▶ **Exercise materials**
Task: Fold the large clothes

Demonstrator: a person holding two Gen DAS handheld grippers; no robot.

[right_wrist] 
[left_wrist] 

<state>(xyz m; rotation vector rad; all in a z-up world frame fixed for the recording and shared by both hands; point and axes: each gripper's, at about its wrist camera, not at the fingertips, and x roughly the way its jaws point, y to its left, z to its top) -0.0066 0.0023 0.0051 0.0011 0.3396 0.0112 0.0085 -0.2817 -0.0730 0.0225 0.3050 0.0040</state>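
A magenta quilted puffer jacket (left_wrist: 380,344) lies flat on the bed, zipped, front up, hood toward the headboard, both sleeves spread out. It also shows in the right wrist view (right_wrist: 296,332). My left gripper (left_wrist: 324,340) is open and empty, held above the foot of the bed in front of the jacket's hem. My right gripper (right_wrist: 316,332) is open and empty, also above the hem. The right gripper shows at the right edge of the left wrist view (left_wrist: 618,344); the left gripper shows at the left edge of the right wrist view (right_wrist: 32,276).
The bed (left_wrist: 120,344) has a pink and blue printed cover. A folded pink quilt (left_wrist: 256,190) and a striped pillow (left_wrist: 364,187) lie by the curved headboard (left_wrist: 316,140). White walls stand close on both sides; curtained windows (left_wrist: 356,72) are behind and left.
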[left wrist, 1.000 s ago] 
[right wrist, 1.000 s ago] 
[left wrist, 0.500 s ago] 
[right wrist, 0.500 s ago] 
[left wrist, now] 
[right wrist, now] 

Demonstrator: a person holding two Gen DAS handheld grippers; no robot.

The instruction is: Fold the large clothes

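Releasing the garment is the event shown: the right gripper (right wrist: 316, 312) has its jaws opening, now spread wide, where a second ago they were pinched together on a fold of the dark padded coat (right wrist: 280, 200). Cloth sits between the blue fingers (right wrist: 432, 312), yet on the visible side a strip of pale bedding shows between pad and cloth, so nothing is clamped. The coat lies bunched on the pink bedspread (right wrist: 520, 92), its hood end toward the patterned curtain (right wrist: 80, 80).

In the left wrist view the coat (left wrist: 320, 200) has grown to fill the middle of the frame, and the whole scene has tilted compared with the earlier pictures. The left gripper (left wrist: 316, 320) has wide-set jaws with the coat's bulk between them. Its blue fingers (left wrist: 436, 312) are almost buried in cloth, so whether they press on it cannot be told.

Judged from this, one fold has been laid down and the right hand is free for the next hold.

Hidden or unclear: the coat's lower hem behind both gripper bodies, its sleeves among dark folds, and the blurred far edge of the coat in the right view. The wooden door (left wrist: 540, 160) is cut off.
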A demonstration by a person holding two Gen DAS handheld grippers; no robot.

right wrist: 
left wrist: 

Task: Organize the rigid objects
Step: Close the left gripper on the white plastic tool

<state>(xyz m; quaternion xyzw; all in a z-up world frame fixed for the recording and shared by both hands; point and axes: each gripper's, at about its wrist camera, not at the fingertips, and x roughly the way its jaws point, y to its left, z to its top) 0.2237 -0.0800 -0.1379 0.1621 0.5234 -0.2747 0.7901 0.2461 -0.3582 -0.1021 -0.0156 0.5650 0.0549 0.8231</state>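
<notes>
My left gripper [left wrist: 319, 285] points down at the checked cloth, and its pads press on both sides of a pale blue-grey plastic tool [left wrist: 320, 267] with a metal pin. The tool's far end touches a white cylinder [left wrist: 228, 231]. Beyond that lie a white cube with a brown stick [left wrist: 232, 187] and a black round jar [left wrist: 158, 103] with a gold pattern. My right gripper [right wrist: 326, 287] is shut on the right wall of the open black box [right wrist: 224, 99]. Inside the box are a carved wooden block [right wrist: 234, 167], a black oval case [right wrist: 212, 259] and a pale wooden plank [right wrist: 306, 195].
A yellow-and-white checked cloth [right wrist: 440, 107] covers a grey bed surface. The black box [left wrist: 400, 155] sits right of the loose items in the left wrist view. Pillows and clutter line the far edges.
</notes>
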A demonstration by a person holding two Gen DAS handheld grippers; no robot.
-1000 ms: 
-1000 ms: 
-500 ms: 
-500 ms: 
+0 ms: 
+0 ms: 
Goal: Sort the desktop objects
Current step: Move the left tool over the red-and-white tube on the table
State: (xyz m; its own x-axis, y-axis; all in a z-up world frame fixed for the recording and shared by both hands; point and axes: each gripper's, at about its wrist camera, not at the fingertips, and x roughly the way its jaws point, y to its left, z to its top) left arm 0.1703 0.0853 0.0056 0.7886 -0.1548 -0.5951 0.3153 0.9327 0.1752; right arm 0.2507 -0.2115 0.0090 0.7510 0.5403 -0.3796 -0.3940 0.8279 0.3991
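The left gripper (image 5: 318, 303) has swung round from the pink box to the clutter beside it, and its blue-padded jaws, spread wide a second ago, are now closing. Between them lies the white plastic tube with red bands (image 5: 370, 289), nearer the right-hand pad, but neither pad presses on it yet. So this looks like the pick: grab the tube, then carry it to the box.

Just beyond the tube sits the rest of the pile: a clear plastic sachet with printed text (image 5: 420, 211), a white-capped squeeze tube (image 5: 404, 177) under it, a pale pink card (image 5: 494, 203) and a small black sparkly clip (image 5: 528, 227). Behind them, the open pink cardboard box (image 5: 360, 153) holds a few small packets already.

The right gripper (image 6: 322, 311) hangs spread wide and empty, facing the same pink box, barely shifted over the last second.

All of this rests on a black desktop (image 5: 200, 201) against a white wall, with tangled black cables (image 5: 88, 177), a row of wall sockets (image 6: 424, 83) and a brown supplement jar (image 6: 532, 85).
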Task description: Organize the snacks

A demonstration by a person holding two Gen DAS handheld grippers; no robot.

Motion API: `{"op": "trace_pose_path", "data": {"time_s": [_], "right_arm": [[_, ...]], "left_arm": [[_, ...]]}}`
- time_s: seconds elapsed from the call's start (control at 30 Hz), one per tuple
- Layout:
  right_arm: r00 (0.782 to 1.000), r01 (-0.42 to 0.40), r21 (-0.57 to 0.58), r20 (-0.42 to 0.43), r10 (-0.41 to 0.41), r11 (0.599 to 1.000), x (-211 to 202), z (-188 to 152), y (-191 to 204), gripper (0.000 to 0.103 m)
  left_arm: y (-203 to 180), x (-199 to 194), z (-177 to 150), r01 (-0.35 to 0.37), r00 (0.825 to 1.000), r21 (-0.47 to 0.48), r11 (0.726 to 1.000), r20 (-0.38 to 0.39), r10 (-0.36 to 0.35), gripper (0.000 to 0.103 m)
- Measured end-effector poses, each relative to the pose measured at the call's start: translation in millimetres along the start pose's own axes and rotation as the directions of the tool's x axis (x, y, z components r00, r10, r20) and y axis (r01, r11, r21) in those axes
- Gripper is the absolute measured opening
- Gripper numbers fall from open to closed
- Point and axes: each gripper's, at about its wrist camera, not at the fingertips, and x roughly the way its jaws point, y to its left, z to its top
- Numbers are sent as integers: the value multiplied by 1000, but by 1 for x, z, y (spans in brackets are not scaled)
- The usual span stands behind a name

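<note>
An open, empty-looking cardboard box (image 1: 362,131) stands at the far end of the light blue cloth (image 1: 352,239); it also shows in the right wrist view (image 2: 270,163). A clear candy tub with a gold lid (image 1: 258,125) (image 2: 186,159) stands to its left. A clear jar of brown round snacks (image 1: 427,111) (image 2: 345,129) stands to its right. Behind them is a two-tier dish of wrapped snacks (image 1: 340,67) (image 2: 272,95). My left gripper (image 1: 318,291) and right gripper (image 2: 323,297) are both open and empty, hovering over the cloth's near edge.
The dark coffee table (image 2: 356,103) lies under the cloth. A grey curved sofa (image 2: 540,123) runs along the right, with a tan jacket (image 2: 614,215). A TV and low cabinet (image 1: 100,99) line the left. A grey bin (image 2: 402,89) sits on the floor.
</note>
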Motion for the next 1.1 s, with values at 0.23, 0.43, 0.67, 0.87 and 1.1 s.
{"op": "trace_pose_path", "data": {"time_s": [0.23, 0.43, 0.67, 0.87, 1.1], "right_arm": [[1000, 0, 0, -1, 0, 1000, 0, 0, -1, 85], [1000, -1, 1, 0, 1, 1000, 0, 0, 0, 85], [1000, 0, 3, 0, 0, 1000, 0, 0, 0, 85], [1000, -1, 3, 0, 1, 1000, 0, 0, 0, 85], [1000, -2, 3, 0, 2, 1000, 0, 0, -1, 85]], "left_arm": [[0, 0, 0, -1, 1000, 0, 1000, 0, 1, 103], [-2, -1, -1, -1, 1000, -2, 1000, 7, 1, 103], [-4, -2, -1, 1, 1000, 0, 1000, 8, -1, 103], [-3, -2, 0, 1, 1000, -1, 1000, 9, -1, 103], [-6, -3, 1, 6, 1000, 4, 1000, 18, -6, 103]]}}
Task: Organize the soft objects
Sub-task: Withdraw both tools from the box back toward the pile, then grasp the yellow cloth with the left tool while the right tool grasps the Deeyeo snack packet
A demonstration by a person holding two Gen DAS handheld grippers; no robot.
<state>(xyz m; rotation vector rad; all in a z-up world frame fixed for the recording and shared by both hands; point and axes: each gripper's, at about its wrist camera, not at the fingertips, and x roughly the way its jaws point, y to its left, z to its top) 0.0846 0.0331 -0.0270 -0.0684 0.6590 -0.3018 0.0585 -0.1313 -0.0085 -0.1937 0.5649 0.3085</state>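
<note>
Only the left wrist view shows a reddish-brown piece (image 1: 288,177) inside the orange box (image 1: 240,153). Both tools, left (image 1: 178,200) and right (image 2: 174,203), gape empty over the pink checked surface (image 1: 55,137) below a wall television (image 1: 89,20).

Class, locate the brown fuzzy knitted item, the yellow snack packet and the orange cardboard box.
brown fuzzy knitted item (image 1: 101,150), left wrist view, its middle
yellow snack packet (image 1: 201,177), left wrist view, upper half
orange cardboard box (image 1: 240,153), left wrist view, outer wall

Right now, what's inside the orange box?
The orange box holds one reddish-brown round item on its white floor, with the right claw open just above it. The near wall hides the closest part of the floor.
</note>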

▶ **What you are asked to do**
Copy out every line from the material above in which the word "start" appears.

▶ **Problem solution**
- time_s: seconds elapsed from the call's start (control at 30 Hz), one per tuple
- Measured end-effector poses, each relative to the pose measured at the call's start: translation in millimetres along the start pose's own axes and rotation as the directions of the tool's x axis (x, y, z components r00, r10, r20) and y axis (r01, r11, r21) in those axes

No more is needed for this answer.